Samples from Natal and Belém seizures were identified using two methods: (i) a sequence similarity-based identification and (ii) a tree-based identification (van Velzen et al. 2012). First, a sequence similarity comparison was undertaken to match the closest sequence on the public library databases, such as the Barcode of Life Data (BOLD) system, version 4 (http://v4.boldsystems.org/) (Ratnasingham and Hebert 2007) and GenBank® (https://www.ncbi.nlm.nih.gov/genbank/) (Benson et al. 2017), using similarity scores (e.g., BLAST, https://blast.ncbi.nlm.nih.gov/Blast.cgi) (Altschul et al. 1990) and assigning the species label of the closest reference to the query. Second, a tree-based strategy used a classic phylogenetic method (Ronquist and Huelsenbeck 2003) to assign unidentified barcodes to species based on their clusters in the tree, attempting to estimate the phylogeny between the reference barcodes and the query sequence. The query was assigned to the species within which it was clustered.

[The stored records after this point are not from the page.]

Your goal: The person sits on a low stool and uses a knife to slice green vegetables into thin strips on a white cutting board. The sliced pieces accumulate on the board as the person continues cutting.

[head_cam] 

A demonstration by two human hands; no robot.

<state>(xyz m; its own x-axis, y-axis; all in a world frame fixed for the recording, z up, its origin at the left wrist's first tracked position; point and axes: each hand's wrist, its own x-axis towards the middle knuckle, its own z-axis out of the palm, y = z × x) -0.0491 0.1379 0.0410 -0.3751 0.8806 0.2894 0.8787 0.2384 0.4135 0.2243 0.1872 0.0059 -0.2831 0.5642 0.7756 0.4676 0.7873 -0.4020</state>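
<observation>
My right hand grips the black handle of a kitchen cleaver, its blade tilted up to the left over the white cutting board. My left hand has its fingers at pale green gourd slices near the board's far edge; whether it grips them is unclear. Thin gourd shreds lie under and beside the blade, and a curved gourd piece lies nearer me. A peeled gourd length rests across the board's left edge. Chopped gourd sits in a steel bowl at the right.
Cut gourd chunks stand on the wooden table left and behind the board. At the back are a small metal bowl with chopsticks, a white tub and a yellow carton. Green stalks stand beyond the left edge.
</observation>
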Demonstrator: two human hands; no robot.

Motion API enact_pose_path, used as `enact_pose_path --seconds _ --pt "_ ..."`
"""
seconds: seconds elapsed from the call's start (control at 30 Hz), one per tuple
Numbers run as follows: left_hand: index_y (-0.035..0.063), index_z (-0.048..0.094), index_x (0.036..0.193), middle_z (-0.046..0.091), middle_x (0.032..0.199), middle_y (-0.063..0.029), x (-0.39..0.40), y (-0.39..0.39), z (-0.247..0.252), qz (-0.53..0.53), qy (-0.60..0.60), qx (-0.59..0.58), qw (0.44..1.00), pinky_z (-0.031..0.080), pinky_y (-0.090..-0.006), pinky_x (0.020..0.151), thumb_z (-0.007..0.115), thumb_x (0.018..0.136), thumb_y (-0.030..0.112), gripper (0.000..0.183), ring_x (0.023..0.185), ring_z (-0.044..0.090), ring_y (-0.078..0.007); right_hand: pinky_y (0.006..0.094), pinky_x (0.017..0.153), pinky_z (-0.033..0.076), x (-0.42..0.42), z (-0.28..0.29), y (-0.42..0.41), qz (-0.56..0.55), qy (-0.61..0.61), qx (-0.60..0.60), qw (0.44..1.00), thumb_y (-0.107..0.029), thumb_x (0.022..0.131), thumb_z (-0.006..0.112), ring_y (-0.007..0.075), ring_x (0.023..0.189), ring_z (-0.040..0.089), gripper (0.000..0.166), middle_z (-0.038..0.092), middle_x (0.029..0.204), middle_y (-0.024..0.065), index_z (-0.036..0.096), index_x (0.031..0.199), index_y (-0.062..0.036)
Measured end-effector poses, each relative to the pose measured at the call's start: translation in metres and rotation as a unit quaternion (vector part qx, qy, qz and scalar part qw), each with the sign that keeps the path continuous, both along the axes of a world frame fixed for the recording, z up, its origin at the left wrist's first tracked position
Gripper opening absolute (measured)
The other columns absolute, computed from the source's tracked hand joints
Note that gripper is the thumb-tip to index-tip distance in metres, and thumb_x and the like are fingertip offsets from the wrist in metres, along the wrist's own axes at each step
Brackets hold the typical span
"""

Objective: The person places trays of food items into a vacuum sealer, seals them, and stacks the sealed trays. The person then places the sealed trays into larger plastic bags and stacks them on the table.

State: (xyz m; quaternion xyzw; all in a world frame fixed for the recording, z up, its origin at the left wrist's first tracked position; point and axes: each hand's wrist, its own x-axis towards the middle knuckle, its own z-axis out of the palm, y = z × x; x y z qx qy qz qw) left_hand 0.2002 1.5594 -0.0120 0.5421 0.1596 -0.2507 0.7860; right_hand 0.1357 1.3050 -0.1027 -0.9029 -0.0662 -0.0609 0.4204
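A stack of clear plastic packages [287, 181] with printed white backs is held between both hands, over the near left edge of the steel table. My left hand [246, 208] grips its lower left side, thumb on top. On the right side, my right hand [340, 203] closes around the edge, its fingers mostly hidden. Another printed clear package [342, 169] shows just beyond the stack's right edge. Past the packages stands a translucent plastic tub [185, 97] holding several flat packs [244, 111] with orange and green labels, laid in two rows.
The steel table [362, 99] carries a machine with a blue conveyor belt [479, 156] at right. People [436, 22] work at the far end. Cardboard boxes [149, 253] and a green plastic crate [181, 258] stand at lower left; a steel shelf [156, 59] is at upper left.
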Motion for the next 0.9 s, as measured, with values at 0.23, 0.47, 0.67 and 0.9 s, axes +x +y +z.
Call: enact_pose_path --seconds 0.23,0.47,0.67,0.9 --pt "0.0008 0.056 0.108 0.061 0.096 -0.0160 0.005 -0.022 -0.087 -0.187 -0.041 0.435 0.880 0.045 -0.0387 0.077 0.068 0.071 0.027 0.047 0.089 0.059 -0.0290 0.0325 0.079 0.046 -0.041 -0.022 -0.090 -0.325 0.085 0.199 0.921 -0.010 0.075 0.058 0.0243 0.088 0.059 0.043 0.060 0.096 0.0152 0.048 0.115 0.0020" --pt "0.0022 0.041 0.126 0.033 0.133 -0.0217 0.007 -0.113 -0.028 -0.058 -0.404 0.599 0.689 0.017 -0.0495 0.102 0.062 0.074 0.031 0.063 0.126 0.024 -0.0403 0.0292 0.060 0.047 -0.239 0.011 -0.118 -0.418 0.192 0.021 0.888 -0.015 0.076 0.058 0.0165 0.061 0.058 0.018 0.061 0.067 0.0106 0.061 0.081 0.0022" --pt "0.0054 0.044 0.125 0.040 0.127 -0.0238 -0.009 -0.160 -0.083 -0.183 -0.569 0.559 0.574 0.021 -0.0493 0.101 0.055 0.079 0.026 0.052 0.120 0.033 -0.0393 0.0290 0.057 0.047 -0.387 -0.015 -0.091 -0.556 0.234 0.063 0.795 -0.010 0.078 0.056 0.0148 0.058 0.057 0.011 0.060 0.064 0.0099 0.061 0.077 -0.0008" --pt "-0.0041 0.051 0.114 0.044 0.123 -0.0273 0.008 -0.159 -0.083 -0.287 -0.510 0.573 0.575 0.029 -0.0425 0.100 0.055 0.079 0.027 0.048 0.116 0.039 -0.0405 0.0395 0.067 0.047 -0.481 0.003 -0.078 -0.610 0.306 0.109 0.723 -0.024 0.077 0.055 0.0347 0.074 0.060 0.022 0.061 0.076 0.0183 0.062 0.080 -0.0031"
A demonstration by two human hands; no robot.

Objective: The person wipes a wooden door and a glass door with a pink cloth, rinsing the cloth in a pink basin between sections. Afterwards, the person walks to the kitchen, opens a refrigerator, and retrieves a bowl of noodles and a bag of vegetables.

Following this, we performed the two phylogenetic methods with the generated sequences coupled with the highest similarity scores for species sequences downloaded from Barcode Index Numbers (BINs) (Ratnasingham and Hebert 2013) in BOLD v4, as described in Online Resource 1. The sequence of Collared Carpetshark Parascyllium_collare (FMVIC281-08) was used as outgroup. All sequences were aligned using MUSCLE (multiple sequence comparison by log-expectation) algorithms (Edgar 2004) in Geneious R11.1.5 (Kearse et al. 2012).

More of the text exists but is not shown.